==== DATA BLOCK

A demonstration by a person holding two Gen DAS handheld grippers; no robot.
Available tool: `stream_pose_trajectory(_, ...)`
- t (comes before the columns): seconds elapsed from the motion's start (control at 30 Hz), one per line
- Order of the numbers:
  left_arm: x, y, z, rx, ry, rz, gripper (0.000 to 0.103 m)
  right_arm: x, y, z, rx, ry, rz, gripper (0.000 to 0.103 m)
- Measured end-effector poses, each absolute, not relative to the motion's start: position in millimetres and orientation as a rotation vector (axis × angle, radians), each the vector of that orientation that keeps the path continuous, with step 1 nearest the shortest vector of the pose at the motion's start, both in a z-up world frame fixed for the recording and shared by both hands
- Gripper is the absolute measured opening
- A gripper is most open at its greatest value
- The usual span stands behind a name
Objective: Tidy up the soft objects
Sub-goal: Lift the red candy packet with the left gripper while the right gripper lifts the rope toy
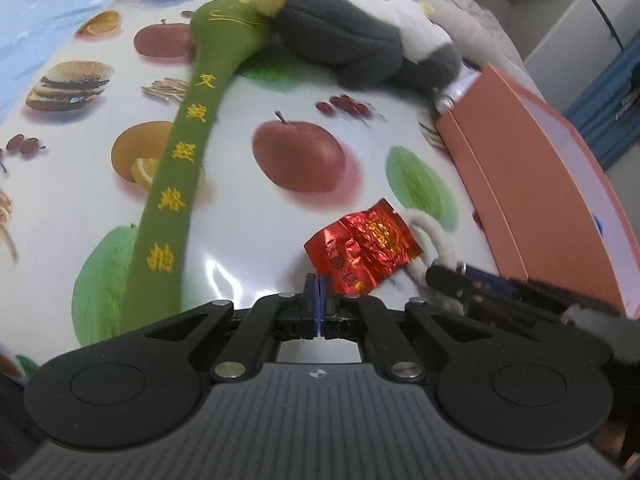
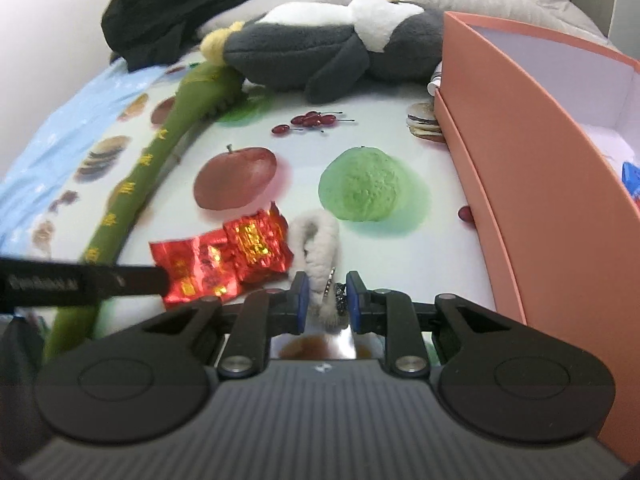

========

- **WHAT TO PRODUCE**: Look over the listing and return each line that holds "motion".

- **WRITTEN RESPONSE**:
- t (comes before the columns): seconds elapsed from the motion's start (control at 30 Hz), one per line
- Measured end-effector poses, each absolute, not relative to the motion's start: position in millimetres and orientation as a rotation vector (axis × angle, radians), each the vector of that orientation that keeps the path continuous, with step 1 nearest the shortest vector of the pose at the motion's start, both in a z-up world frame fixed for the recording and shared by both hands

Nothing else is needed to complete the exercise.